---- GIVEN INFORMATION
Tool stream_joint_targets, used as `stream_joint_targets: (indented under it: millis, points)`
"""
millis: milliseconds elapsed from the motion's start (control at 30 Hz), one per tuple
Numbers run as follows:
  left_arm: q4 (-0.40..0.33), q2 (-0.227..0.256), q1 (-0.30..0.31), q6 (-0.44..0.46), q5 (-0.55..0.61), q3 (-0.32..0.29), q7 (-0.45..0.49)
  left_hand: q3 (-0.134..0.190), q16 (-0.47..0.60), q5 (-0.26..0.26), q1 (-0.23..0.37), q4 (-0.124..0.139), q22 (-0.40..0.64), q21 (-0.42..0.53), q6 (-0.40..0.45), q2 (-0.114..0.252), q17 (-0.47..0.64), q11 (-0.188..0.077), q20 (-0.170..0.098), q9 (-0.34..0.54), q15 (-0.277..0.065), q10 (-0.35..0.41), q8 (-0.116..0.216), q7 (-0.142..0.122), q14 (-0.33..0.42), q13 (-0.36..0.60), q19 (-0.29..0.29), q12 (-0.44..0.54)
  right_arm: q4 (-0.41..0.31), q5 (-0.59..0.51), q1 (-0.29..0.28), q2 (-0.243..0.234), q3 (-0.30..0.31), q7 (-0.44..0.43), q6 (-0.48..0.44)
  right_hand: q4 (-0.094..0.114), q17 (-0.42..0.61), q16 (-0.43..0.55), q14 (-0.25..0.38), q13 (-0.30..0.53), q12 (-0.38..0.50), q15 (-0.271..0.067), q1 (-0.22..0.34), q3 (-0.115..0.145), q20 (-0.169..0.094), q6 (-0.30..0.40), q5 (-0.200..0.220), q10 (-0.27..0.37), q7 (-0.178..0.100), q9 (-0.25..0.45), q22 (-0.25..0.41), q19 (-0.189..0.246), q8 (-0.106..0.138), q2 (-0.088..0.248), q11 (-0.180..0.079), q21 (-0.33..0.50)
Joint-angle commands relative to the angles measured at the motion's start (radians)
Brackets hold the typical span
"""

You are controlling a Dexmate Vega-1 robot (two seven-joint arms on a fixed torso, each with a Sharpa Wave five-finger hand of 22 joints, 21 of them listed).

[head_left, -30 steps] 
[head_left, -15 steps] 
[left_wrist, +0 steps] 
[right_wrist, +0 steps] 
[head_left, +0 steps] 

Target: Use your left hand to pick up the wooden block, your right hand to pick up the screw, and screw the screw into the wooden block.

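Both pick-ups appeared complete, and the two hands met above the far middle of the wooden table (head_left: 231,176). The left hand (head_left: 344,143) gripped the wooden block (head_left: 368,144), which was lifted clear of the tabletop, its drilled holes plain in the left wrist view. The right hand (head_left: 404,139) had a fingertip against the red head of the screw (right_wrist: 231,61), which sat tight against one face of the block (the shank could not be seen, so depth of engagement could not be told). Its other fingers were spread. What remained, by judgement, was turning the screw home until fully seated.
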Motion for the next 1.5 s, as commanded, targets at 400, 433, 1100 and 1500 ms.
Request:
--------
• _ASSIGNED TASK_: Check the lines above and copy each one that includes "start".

• _SOLUTION TO THE EXERCISE_:
millis: milliseconds elapsed from the motion's start (control at 30 Hz), one per tuple
Joint-angle commands relative to the angles measured at the motion's start (radians)

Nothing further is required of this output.